V.Conclusion et perspectives
L'étude a mis en évidence une forte prévalence de la déficience en vitamine A chez les écoliers au Burkina Faso. L'HPR s'est avérée être une solution efficace et acceptable pour améliorer le statut en vitamine A, offrant une alternative durable à la supplémentation médicamenteuse. Des recherches futures devraient explorer le seuil optimal de consommation d'HPR pour maximiser l'efficacité et minimiser les coûts, ainsi que les stratégies de communication pour encourager l'adoption de l'HPR par les ménages, même lorsque les enfants reçoivent déjà de l'huile à l'école.

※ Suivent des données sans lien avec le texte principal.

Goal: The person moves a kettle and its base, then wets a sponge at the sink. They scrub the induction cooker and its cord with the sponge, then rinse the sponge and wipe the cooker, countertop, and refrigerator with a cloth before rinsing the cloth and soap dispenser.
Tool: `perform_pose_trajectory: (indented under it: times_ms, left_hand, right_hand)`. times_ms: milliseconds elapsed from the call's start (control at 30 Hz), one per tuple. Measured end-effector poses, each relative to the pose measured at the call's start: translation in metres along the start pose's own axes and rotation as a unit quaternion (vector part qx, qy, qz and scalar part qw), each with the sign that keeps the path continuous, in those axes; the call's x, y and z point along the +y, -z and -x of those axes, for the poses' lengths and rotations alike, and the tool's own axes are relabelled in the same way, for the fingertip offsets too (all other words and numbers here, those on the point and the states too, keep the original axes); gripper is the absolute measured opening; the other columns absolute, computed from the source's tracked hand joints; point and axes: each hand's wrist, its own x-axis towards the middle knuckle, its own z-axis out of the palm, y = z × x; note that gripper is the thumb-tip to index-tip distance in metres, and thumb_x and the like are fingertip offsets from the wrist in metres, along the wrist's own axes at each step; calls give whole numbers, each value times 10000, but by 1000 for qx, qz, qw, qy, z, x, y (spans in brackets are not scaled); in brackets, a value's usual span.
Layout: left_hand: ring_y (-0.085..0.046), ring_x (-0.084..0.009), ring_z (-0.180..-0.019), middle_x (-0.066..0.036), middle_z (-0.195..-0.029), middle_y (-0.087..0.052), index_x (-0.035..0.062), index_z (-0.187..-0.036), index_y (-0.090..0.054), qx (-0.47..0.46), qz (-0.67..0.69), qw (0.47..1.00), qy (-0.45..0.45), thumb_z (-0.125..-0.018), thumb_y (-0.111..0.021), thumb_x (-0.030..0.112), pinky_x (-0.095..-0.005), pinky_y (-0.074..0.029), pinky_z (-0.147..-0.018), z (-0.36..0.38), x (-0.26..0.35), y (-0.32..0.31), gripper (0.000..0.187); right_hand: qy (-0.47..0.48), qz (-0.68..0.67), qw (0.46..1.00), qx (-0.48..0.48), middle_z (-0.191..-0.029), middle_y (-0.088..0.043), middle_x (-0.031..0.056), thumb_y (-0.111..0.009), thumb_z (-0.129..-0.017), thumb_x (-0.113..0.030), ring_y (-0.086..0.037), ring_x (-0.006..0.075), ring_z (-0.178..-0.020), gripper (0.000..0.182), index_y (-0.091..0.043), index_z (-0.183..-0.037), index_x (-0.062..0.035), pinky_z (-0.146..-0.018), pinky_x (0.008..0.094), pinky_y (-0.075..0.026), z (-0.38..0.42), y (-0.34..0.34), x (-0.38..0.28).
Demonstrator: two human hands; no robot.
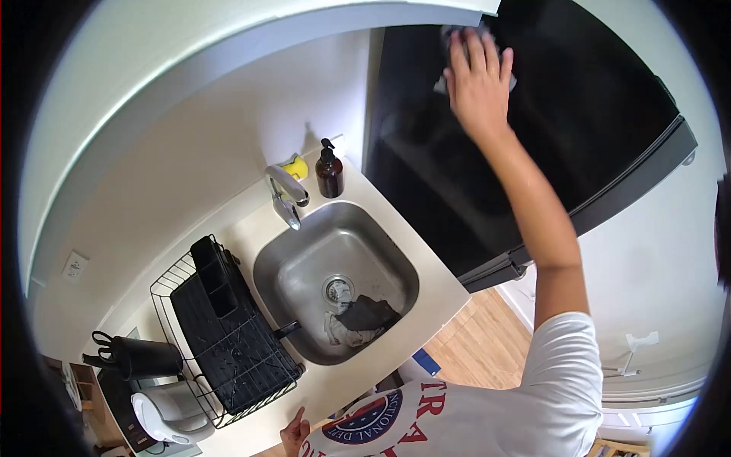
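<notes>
My right hand (pixel 481 91) reaches far up and lies with fingers spread over a grey cloth (pixel 441 82), pressing it against the black refrigerator (pixel 548 145). Most of that cloth is hidden under the palm and fingers. At the counter's front edge, my left hand (pixel 294 436) shows only in part, one finger stretched out and nothing visible in it. Dark and light wet-looking cloths (pixel 365 314) lie bunched in the steel sink (pixel 304 263), beside the drain.
Behind the sink stand a faucet (pixel 285 190), a yellow sponge (pixel 297 167) and a brown pump bottle (pixel 330 175). A black dish rack (pixel 228 346) occupies the counter (pixel 438 293) on the left, near a utensil holder (pixel 148 358) and a white kettle (pixel 171 411). A cabinet edge hangs overhead.
</notes>
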Motion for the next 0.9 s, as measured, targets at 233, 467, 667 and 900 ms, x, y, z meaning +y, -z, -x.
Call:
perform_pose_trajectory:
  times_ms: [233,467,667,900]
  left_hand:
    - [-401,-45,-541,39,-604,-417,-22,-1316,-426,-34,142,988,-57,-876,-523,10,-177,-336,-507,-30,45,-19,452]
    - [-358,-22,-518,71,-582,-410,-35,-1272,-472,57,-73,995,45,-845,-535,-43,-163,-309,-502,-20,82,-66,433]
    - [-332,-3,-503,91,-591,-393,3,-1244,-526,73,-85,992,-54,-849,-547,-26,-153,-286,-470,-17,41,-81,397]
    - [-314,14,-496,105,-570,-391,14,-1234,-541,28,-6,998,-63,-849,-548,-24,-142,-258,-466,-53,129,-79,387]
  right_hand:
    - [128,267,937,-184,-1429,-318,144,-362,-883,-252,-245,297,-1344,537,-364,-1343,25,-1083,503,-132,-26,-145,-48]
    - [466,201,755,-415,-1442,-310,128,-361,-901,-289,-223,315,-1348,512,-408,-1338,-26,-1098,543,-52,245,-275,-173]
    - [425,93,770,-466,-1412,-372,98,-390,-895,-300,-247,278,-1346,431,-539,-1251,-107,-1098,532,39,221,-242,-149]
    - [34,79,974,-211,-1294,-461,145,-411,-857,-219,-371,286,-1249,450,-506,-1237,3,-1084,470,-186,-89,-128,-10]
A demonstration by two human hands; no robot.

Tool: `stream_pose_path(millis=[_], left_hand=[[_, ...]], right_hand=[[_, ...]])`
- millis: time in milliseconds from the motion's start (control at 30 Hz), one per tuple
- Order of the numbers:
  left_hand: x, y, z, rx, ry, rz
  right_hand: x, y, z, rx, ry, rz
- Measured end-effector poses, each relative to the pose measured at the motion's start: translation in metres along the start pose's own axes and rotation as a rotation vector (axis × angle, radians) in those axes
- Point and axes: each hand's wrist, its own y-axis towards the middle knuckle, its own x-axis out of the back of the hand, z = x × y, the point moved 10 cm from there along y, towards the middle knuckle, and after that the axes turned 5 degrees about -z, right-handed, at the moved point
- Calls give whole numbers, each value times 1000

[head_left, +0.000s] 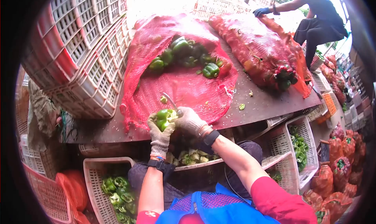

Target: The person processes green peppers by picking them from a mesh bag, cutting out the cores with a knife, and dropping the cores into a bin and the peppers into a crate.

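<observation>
My left hand (159, 134), in a pale work glove, is closed around a green bell pepper (161, 120) whose pale inside shows on its right side. Close against it, my gloved right hand (189, 120) grips a small knife (169, 100) with a thin curved blade pointing up and left. A small green pepper piece (163, 99) lies just beyond the blade. Under both hands spreads the mouth of a red mesh sack (172, 87), with several whole green peppers (182, 48) deeper inside it. Pale pepper scraps (194, 156) fill a container below the table edge.
A second full mesh sack (250, 48) lies on the table (254, 102). Stacked white crates (84, 67) stand at left. Crates with cut peppers (119, 196) and green pieces (299, 147) flank my knees. A co-worker (319, 16) bends at upper right. Filled orange sacks (340, 165) stand beyond.
</observation>
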Motion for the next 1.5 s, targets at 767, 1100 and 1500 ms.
stream_pose_path(millis=[767, 1100, 1500], left_hand=[[-14, -18, -30, 562, -984, 251], [284, -103, -138, 197, 755, -159], [-62, 157, -82, -572, 1113, 437]], right_hand=[[-7, -68, 25, -134, 592, 238], [36, -97, 15, -29, -341, 109], [94, -72, 17, -11, 71, -227]])
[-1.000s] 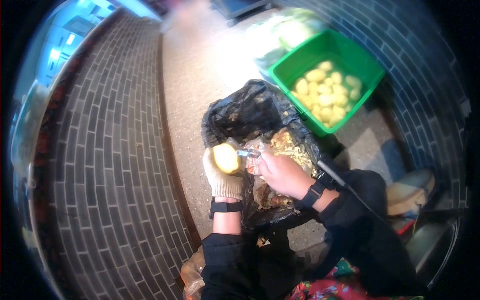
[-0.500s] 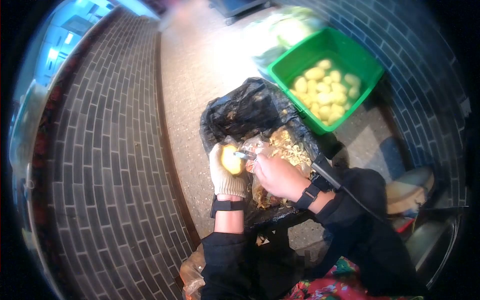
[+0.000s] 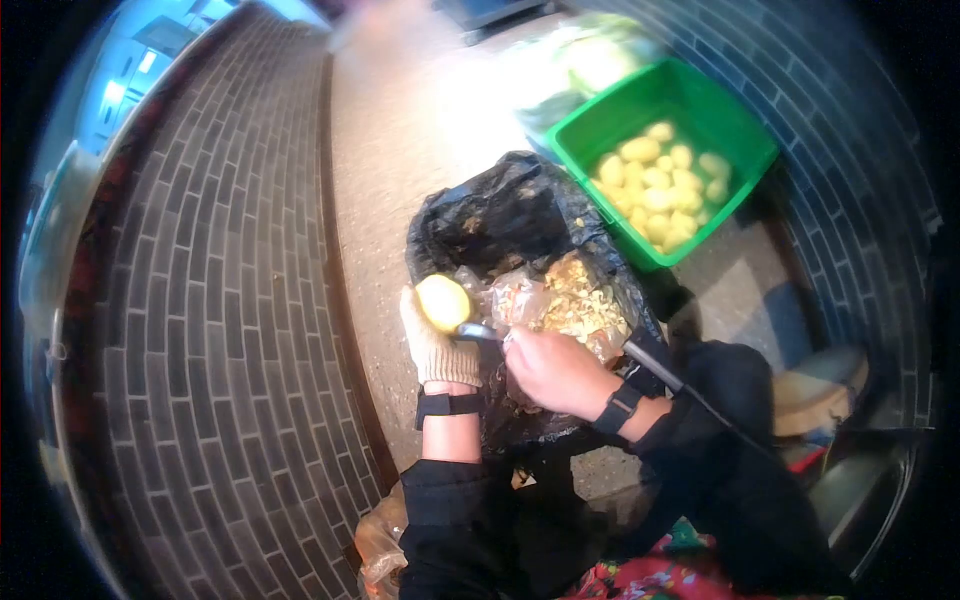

1. Synthèse des résultats et conclusions principales
L'étude a confirmé une forte prévalence de la déficience en vitamine A chez les écoliers au Burkina Faso, mettant en évidence la nécessité d'interventions efficaces. Les résultats démontrent l'efficacité de l'huile de palme rouge (HPR) comme supplément alimentaire pour améliorer le statut en vitamine A chez les écoliers. L'ajout d'HPR aux repas scolaires a conduit à une diminution significative des cas de faible rétinolémie, tant à Kaya qu'à Bogandé (pour le groupe d'intervention), comparé aux groupes témoins. L'HPR se présente ainsi comme une source bio-efficace de vitamine A, facilement productible et acceptable par les populations. Son utilisation dans les programmes scolaires pourrait contribuer à résoudre le problème de santé publique que représente la carence en vitamine A, tout en offrant une alternative durable et plus abordable aux supplémentations médicamenteuses, souvent coûteuses et sources de dépendance.
2. Perspectives de recherche et recommandations
L'étude ouvre des perspectives intéressantes pour des recherches futures. Il serait crucial de déterminer le seuil optimal de consommation d'HPR pour corriger la déficience en vitamine A, afin d'optimiser l'efficacité de l'intervention tout en minimisant les coûts pour les populations et les gouvernements. Des recherches supplémentaires sont nécessaires pour comprendre comment utiliser l'HPR comme complément alimentaire individuel, dans des contextes où la nourriture est partagée. Enfin, l'étude souligne l'importance d'élaborer des messages de communication ciblés pour encourager une meilleure adoption de l'HPR par les mères, même lorsque leurs enfants en bénéficient déjà à l'école. Une meilleure compréhension des facteurs socio-économiques et des pratiques alimentaires familiales est également nécessaire pour optimiser l'impact des interventions visant à lutter contre la déficience en vitamine A.